→ **Work required**
Collect all lines from the records below that include the word "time".

→ **Record extracts**

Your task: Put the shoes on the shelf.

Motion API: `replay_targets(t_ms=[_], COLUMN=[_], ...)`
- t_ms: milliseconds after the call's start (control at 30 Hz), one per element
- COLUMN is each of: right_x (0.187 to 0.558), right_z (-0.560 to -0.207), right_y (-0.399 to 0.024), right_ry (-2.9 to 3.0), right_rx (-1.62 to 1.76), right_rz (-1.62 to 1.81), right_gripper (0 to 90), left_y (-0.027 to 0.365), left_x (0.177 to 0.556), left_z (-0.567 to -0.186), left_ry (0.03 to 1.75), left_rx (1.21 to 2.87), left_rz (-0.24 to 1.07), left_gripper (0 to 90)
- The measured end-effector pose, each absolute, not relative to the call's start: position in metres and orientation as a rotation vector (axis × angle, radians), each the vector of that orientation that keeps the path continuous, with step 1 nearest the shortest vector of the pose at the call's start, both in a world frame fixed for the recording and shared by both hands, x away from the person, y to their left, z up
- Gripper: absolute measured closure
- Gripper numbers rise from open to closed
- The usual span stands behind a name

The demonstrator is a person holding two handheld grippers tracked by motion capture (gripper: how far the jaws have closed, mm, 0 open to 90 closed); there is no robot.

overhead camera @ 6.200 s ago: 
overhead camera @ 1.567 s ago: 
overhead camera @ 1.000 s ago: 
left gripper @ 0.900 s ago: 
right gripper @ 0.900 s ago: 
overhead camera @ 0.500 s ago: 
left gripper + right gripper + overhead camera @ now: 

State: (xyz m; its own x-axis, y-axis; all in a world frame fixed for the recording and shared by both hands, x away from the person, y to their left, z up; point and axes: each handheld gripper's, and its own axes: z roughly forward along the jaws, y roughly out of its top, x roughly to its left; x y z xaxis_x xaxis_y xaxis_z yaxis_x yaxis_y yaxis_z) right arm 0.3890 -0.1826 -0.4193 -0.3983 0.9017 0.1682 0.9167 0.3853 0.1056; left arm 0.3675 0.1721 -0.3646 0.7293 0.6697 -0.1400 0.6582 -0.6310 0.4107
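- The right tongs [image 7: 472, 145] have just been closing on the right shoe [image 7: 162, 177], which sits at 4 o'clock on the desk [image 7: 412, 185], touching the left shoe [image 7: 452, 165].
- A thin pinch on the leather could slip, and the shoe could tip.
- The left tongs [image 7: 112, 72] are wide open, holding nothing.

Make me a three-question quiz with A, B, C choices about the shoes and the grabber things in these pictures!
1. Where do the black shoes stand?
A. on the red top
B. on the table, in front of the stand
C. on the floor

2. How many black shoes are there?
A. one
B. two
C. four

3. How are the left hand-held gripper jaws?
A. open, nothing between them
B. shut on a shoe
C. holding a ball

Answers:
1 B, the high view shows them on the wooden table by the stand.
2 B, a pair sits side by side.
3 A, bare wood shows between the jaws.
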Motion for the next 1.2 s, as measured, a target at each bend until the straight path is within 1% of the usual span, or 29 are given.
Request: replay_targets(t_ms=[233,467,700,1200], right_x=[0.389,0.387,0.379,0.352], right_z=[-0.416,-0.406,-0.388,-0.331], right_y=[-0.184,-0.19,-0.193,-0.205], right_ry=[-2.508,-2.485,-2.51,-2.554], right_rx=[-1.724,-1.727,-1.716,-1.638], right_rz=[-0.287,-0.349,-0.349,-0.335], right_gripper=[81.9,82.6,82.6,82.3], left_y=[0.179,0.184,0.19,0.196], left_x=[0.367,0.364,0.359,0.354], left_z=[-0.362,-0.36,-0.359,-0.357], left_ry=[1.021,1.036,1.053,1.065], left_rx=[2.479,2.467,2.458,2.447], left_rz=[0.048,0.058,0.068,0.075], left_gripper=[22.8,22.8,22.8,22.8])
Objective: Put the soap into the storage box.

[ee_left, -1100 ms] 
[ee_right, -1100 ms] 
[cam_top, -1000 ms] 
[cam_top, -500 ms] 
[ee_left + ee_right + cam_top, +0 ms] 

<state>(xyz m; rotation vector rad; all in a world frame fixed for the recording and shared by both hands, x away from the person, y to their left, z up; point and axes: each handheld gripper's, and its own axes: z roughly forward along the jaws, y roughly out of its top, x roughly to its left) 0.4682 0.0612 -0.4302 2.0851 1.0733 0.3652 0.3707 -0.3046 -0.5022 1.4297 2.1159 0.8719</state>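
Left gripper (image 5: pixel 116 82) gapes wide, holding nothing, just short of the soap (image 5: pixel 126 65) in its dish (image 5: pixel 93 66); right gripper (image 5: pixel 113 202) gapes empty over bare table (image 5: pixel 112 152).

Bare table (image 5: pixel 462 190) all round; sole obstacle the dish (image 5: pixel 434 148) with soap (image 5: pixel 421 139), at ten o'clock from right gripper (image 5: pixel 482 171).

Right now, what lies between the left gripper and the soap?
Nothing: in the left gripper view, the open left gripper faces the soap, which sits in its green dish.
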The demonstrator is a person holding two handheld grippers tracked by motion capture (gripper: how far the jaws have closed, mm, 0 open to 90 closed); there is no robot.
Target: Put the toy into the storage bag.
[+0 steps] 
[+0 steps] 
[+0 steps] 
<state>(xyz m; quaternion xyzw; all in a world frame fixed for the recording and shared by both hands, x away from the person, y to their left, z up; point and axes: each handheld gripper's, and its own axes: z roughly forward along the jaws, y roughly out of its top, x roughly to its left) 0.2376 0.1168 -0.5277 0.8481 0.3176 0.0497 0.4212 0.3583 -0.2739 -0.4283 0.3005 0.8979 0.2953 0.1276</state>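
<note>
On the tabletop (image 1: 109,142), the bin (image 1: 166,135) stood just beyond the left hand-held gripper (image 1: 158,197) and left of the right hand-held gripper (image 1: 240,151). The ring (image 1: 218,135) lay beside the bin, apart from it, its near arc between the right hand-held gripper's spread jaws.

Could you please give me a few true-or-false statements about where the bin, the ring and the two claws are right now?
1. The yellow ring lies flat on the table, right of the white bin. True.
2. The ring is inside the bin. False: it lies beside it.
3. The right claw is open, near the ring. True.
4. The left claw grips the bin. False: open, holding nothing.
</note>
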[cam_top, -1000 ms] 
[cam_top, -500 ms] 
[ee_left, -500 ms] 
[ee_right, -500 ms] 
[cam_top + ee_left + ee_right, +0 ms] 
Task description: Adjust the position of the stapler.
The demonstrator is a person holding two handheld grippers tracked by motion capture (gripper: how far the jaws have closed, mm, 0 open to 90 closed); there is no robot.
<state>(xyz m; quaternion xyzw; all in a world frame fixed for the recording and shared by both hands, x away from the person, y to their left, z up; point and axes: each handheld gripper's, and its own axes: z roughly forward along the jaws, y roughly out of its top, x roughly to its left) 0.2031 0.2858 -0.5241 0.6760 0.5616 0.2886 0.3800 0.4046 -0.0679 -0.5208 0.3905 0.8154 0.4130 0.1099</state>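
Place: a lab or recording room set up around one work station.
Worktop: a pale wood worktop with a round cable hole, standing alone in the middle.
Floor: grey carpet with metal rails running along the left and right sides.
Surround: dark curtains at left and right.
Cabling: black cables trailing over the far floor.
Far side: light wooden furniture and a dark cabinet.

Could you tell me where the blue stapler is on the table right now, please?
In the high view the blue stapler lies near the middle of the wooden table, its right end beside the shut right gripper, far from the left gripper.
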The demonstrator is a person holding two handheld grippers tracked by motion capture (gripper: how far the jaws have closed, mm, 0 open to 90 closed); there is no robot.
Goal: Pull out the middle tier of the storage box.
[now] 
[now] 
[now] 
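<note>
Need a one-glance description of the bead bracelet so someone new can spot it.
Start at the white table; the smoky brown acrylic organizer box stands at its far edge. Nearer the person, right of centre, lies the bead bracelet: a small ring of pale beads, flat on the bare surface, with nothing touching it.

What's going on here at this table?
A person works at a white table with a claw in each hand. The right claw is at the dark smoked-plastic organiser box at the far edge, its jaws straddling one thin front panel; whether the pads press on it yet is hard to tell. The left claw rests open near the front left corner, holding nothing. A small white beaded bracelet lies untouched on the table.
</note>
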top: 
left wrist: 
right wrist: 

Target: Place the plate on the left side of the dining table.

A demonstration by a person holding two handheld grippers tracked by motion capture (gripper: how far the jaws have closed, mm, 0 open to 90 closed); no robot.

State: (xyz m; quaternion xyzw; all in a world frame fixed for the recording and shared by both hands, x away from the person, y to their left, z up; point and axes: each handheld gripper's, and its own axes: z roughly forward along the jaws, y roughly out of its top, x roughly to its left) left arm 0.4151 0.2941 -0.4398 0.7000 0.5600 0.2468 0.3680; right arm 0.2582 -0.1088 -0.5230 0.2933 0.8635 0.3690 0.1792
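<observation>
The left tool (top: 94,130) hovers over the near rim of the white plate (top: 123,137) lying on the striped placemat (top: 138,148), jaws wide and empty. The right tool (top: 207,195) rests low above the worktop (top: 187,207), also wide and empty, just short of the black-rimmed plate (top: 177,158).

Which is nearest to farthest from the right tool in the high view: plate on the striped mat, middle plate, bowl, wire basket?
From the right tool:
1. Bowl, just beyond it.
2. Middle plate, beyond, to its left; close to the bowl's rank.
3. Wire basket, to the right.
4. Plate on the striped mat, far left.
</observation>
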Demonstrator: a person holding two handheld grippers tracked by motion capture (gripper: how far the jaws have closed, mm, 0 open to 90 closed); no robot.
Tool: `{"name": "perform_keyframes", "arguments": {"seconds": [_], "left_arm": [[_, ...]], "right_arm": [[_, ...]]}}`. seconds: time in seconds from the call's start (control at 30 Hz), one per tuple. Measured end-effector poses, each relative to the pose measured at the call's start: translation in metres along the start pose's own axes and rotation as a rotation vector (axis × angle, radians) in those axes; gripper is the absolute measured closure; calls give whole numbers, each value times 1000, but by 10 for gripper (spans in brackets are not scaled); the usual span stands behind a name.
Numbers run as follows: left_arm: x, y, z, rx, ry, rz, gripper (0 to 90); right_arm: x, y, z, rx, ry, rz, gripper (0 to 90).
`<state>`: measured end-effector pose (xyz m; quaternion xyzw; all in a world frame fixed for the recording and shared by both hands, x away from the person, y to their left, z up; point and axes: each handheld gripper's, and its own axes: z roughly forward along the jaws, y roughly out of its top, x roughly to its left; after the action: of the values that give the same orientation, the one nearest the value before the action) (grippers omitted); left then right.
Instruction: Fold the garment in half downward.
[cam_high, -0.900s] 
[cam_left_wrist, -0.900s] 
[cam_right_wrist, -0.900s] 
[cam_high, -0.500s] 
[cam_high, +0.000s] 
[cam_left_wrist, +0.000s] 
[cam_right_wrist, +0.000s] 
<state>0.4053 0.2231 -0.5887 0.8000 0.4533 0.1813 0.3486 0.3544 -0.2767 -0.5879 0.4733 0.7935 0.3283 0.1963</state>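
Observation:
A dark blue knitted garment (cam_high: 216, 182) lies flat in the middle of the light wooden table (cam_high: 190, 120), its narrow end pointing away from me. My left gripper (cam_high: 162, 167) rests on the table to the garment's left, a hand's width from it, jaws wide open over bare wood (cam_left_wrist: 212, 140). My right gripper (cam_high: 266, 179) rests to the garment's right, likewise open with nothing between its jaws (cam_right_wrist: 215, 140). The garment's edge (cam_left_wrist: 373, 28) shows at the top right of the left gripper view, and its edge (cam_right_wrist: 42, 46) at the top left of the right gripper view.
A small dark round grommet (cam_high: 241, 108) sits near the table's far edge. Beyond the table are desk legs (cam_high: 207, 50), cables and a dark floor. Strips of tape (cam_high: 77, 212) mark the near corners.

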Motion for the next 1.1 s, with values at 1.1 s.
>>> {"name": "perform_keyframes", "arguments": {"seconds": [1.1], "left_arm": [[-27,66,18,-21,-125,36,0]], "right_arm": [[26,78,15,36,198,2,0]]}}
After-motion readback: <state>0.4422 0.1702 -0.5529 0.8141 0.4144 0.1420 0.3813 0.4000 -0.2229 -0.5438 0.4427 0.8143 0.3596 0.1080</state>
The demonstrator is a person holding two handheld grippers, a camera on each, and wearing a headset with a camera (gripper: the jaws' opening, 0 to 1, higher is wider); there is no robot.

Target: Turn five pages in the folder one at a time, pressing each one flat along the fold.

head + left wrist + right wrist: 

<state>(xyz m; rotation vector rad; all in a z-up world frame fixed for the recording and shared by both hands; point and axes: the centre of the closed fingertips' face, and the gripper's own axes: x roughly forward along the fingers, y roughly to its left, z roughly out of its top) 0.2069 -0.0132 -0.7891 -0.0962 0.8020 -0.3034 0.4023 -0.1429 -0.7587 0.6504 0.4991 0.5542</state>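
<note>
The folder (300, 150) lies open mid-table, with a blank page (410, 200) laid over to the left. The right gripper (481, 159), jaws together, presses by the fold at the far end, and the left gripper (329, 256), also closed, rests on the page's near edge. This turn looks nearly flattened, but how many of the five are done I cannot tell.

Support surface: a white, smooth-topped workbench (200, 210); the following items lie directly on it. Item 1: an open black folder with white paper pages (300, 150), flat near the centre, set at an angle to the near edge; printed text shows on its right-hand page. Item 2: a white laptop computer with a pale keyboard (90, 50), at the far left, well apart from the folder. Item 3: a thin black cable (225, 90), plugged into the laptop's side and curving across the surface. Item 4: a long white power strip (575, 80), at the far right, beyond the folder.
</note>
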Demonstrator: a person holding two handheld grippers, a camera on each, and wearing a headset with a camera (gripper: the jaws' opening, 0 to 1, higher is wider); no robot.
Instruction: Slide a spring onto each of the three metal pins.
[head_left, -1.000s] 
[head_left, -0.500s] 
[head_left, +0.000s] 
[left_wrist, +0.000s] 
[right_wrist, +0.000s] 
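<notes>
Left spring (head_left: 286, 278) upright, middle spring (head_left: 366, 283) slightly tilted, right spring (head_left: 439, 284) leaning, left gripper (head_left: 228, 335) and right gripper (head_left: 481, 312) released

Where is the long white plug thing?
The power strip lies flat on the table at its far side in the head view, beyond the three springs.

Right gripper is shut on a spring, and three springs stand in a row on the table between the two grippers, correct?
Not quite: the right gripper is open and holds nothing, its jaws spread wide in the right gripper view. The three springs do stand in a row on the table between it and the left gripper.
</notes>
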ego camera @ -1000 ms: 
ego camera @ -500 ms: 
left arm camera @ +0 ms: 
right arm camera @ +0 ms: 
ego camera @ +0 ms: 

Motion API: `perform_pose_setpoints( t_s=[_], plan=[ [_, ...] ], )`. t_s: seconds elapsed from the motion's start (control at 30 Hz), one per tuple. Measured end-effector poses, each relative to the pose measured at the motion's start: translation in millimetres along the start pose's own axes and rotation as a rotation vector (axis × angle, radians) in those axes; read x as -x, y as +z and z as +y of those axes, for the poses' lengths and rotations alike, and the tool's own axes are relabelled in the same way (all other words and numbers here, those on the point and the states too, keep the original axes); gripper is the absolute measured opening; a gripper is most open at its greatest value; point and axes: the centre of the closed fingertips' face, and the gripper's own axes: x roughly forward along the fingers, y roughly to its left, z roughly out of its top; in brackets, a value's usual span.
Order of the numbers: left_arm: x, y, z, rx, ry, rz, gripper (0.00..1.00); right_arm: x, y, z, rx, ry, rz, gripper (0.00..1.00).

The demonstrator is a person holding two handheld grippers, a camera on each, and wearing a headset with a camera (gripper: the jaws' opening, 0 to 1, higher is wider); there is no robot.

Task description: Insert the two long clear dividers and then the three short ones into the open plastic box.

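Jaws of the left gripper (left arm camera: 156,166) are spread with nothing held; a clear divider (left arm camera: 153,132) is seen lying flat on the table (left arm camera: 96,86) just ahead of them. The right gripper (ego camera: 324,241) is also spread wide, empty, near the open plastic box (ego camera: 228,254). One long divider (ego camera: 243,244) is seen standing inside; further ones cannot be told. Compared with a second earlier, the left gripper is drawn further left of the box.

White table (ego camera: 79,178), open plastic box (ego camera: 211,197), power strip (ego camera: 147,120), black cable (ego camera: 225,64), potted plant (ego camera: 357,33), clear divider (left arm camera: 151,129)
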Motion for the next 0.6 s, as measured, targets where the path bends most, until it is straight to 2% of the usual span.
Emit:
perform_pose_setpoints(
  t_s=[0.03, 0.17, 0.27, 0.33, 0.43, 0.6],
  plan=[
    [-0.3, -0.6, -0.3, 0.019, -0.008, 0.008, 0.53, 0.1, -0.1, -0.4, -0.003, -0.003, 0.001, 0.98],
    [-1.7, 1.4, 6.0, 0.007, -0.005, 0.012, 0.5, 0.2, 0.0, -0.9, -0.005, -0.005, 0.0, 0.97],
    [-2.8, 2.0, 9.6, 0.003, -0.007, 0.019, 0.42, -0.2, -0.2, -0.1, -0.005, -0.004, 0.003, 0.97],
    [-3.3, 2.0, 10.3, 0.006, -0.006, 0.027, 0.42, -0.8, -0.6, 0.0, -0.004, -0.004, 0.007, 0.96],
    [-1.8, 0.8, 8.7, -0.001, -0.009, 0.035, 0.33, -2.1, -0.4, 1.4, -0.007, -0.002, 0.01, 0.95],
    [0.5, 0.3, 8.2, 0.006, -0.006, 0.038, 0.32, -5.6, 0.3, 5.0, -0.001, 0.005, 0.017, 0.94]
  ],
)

→ **Answer to this problem**
Tool: `{"name": "perform_keyframes", "arguments": {"seconds": [_], "left_arm": [[_, ...]], "right_arm": [[_, ...]]}}`. seconds: time in seconds from the call's start (control at 30 Hz), one per tuple. Measured end-effector poses, each relative to the pose measured at the call's start: translation in metres along the start pose's own axes and rotation as a rotation vector (axis × angle, radians) in those axes; gripper is the absolute measured closure; calls give whole numbers, each value times 1000, but by 10 for gripper (spans in brackets are not scaled); the usual span stands behind a name.
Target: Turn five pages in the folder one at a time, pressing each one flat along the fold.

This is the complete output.